Najpierw myślałam, że to wina mojej “wody” dlatego, że wszyscy na filmach używali takiej po ciecierzycy z puszki, a ja użyłam domowej, po gotowaniu ciecierzycy. Jednak to nie ma znaczenia. Ważne żeby woda była zimna.
Składniki:
- 1/2 szklanki wody z gotowania ciecierzycy,
- 1 łyżeczka soku z cytryny,
- ok 1/4 łyżeczki soli jajecznej Kala Namak,
- ok 1/2 łyżeczki musztardy,
- 1 lub 1 i 1/2 szklanki oleju (rzepakowego lub winogronowego).
Wykonanie:
Majonez robimy przy użyciu ręcznego blendera w wysokim wąskim naczyniu. Wlewamy i wsypujemy do niego wszystkie składniki (na początek tylko 1 szklankę oleju) i rozpoczynamy blendowanie. Robimy to do chwili (ok 1-2 minuty) aż masa zrobi się biała i gęsta, gdyby nie była wystarczająco gęsta dolewamy jeszcze 1/2 szklanki oleju. Próbujemy też w tzw. międzyczasie czy jest wystarczająco doprawiona, jeśli czegoś nam brakuje dodajemy i jeszcze blendujemy do uzyskania odpowiedniej gęstości. I to wszystko, szybko i skutecznie 🙂 Jeśli długo blendujecie i majonez nie gęstnieje a za to zaczyna się robić ciepły, wstawcie go do lodówki żeby znów był zimny, później dolejcie jeszcze trochę oleju i chwile zblendujcie, powinien się bardzo szybko ubić.

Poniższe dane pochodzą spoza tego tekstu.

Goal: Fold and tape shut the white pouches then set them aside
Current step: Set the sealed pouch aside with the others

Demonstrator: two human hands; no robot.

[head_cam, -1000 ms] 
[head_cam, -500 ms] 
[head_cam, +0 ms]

Jak nie robić takiego majonezu?
W malakserze – pierwszy raz próbowałam go zrobić w malakserze z nożami, do którego najpierw wlałam aquafabę z dodatkami, przyprawy i dopiero później przez dziurkę cienkim strumieniem lałam olej, niestety porażka.
W blenderze wysokoobrotowym – drugi raz spróbowałam z blenderem wysokoobrotowym, tak samo jak za pierwszym razem uzyskałam oleistą ciecz.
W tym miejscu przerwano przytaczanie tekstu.